Work item:
Each line below must be transcribed with no word changed.

Information shown:
----

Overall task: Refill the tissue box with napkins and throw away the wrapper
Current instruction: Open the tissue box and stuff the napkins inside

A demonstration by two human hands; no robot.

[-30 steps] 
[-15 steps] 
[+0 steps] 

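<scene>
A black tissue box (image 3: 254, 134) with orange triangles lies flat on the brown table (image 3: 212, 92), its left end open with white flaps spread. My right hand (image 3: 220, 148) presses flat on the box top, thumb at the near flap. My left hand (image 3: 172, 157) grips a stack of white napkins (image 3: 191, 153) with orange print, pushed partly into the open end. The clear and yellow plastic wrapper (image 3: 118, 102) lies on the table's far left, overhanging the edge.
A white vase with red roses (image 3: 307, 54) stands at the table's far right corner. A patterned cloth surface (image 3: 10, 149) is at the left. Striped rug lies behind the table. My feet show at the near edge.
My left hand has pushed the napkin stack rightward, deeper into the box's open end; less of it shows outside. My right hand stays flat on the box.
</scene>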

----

Answer to the problem:
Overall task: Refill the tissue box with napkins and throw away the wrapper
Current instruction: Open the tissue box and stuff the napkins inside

A demonstration by two human hands; no robot.

[-30 steps] 
[-15 steps] 
[+0 steps] 

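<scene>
A black tissue box (image 3: 254, 134) with orange triangles lies flat on the brown table (image 3: 212, 92), its left end open with white flaps spread. My right hand (image 3: 220, 148) presses flat on the box top, thumb at the near flap. My left hand (image 3: 172, 157) grips a stack of white napkins (image 3: 191, 153) with orange print, pushed partly into the open end. The clear and yellow plastic wrapper (image 3: 118, 102) lies on the table's far left, overhanging the edge.
A white vase with red roses (image 3: 307, 54) stands at the table's far right corner. A patterned cloth surface (image 3: 10, 149) is at the left. Striped rug lies behind the table. My feet show at the near edge.
My left hand has pushed the napkin stack rightward, deeper into the box's open end; less of it shows outside. My right hand stays flat on the box.
</scene>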

The answer was given in full.